Refine the Model

After generating the draft model with the wizard, the next step is to refine and adjust the data warehouse structure. The generated model provides a complete baseline, but it must be validated and adapted to match business logic, data quality, and performance requirements.

This step focuses on defining keys, adjusting transformations, handling historization, and ensuring that the generated joins and structures reflect the intended analytical model.

Purpose

Validate and adjust the generated data warehouse model to ensure correct business logic, data relationships, and performance behavior.

Design Principle

AnalyticsCreator generates a structurally complete model, but correctness is achieved through refinement.

  • Automation provides the structure
  • Manual refinement ensures semantic accuracy

Developers work on metadata definitions, not directly on SQL, and all changes are reflected in generated code during synchronization.

Inputs / Outputs

Inputs

  • Generated draft model (STG, CORE, DM)
  • Source metadata and relationships
  • Business requirements and logic

Outputs

  • Refined transformations
  • Defined business keys and surrogate keys
  • Adjusted joins and relationships
  • Configured historization behavior

Internal Mechanics

1. Column selection and cleanup

Generated transformations often include all available columns. Unnecessary attributes should be removed to reduce model complexity and improve performance.

2. Business key definition

Business keys must be validated or defined explicitly. These keys determine:

  • Uniqueness of entities
  • Join conditions between tables
  • Basis for historization

3. Surrogate key generation

AnalyticsCreator generates surrogate keys automatically. Depending on the modeling approach:

  • Identity-based keys (e.g. integer)
  • Hash-based keys (for Data Vault or hybrid models)

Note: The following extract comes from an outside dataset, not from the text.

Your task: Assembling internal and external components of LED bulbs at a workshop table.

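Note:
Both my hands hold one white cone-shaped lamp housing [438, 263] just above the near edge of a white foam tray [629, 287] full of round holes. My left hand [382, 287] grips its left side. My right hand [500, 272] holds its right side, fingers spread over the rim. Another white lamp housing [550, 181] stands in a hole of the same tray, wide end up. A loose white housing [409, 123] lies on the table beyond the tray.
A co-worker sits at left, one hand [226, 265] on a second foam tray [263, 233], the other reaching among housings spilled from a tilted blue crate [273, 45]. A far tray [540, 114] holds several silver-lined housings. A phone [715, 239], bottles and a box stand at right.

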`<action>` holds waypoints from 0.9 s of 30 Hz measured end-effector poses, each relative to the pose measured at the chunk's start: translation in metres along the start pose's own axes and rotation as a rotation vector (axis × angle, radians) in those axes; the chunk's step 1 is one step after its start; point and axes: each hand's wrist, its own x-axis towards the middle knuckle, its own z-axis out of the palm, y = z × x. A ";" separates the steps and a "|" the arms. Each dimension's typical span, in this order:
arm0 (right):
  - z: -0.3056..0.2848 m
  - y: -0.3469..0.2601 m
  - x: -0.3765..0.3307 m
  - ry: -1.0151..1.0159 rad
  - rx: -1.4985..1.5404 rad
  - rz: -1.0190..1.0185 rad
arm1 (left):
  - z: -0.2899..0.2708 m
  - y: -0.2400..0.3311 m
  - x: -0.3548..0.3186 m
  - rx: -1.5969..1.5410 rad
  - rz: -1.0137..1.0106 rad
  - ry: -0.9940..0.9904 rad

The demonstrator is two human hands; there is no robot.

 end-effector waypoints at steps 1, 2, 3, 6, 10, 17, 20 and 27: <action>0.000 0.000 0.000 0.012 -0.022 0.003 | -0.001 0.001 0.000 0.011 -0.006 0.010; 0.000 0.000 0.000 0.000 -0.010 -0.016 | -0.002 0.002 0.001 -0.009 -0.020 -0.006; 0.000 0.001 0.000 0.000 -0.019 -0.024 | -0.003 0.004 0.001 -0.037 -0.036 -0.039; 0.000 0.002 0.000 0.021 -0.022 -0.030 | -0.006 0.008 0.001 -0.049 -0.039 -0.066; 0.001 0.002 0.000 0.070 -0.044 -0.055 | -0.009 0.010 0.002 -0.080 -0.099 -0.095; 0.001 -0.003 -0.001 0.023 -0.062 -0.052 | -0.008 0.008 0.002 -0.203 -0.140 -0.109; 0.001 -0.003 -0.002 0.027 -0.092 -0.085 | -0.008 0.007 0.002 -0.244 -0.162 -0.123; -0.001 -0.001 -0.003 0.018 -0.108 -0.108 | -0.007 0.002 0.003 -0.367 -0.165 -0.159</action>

Hash keys are typically generated in the staging layer as calculated and persisted columns.

4. Relationship validation

Automatically generated joins should be reviewed. This includes:

  • Correct join paths
  • Cardinality assumptions
  • Inclusion of required tables

5. Historization configuration

Historization is applied in persistent staging and CORE layers. Typical behavior includes:

  • Valid-from and valid-to columns
  • Tracking changes over time

The historization strategy should be verified for correctness and performance impact.

6. Macro usage

Reusable SQL logic is implemented using macros. For example:

  • Hash key generation
  • Standard transformations

Macros allow centralized control of repeated logic without modifying generated SQL directly.

7. Dimension and fact adjustments

Fact tables and dimensions generated by the wizard should be refined:

  • Remove unnecessary joins
  • Add required attributes
  • Ensure correct grain of fact tables

8. Calendar and date handling

Date columns should typically be replaced by references to a calendar dimension. This is often done using predefined macros.

Types / Variants

Key strategies

  • Business keys only
  • Surrogate keys (identity)
  • Hash-based keys

Historization strategies

  • SCD2 (valid-from / valid-to)
  • Snapshot-based access
  • Current-state only

Transformation styles

  • Fully generated
  • Adjusted via metadata
  • Extended with custom SQL logic

Example

A generated fact table includes all columns from multiple related tables.

Refinement steps:

  • Remove unnecessary attributes
  • Validate join between Orders and Customers
  • Define surrogate key for dimension tables
  • Replace date columns with calendar dimension references

Example adjustment:

-- Before refinement
SELECT *
FROM stg_orders o
JOIN stg_customer c ON o.customer_id = c.customer_id;

-- After refinement (conceptual)
SELECT 
    o.order_id,
    c.customer_key,
    o.order_date_key,
    o.amount
FROM core_orders o
JOIN dim_customer c ON o.customer_key = c.customer_key;

When to Use / When NOT to Use

Use when

  • After running the wizard
  • Validating generated model structures
  • Aligning model with business logic

Do NOT skip when

  • Working with complex source systems
  • Data quality issues exist
  • Performance requirements are strict

Performance & Design Considerations

  • Reducing column count improves performance
  • Incorrect joins can cause data duplication
  • Historization increases storage and processing cost
  • Hash keys improve scalability but add computation overhead

Design trade-off:

  • Automation speed vs model accuracy
  • Flexibility vs standardization

Integration with other AnalyticsCreator features

  • Wizard: provides initial model
  • Macros: define reusable SQL logic
  • Synchronization: generates SQL from refined metadata
  • Deployment: uses finalized model for artifact creation

Common Pitfalls

  • Leaving generated joins unvalidated
  • Using incorrect business keys
  • Overloading fact tables with unnecessary attributes
  • Ignoring historization impact on performance
  • Mixing business logic directly into SQL instead of metadata

Key Takeaway

The generated model must be refined to ensure correct business logic, keys, and performance before SQL generation and deployment.